CUDA_SAFE_CALL_NO_SYNC(cudaGetDeviceProperties(&deviceProp, device));

  fprintf(stderr, "Using device %d: %s\n", device, deviceProp.name);

SPWorley

Thanks for having a look;

To be sure before I post my problem I did the following:

first: I run devicequery to check for the device,

second: I selected cudaSetDevice(1) which the integrated device and the size of NXYZ that was able to run on it is far smaller than cudaSetDevice(0),

third thing I did is to remove the manual selection of gpu and replace it with a small piece of code that searches for devices on the host and return as an argument to cudaSetDevice() the gpu with the max # of multiprocessors.

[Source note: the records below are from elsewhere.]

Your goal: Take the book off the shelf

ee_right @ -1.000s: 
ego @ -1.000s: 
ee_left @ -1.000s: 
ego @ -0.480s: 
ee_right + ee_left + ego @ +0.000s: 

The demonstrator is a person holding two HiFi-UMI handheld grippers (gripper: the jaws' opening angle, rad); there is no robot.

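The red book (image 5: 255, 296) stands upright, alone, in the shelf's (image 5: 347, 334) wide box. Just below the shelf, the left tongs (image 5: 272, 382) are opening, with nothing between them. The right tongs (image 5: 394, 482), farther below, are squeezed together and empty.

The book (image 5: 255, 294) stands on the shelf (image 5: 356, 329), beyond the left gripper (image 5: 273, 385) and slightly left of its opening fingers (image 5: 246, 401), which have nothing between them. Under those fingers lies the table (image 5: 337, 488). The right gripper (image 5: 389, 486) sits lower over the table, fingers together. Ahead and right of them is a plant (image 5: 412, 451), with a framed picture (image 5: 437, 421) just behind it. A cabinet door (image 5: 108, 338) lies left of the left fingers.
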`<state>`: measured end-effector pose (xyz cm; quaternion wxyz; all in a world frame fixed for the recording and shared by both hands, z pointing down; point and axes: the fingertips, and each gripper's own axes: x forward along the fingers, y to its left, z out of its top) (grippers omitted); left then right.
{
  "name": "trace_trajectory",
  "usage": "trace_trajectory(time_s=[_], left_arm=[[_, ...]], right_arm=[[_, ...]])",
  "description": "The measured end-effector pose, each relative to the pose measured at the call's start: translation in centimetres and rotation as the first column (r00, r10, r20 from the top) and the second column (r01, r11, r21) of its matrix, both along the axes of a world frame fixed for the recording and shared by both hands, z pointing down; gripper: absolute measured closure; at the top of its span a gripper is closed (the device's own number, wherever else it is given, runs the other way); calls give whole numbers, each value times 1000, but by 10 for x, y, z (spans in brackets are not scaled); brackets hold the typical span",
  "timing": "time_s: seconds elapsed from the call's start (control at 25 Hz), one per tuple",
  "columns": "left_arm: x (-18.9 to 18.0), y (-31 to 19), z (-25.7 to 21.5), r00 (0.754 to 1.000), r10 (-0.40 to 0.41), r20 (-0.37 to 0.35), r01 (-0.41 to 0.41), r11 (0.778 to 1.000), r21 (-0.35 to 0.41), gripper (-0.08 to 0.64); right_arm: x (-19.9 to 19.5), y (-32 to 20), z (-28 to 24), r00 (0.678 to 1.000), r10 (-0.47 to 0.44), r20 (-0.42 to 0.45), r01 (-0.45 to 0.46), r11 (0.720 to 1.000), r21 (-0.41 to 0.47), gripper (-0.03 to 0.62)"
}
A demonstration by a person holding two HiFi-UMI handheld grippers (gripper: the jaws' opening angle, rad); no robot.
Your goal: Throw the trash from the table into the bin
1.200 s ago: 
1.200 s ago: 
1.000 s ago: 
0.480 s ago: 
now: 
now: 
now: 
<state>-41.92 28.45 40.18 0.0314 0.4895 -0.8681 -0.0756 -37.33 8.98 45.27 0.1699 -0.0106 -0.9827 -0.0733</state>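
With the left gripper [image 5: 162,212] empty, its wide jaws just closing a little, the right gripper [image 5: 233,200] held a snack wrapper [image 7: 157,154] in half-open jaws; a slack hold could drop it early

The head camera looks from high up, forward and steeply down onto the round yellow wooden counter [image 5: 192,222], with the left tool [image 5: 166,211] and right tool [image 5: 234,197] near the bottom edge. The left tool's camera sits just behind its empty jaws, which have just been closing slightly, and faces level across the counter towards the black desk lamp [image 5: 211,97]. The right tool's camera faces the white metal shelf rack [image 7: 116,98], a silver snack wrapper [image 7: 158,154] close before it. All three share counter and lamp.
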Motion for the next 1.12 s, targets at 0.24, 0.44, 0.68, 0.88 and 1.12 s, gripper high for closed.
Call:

and still it shows the same bad results!

any ideas?

I test your code, and modify your code as

cufftComplex *data, *data_1;

data = (cufftComplex*) malloc( sizeof(cufftComplex)*NXYZ );

assert( data ) ;

data_1 = (cufftComplex*) malloc( sizeof(cufftComplex)*NXYZ );

assert( data_1 ) ;

just using dynamic allocation

then the program works without any error.

However if I use

cufftComplex data[524288], data_1[524288];

where NXYZ = NX* NY* NZ = 6464128 = 524288, say size(data) = size(data_1) = 4 MB

then vc2005 says stack overflow

I think this is stack-overflow problem.

by the way, how could you compile your original code,

it should report error at

cufftComplex data[NXYZ], data_1[NXYZ];

since NXYZ is not a constant expression

LSChien

Thanks for your input,

Based on your suggestions I have the program working fine now. :yes:

For the cufftComplex data[524288], data_1[524288];

I define them in the source file not in the header, I am using gcc as a compiler and it gives me no errors.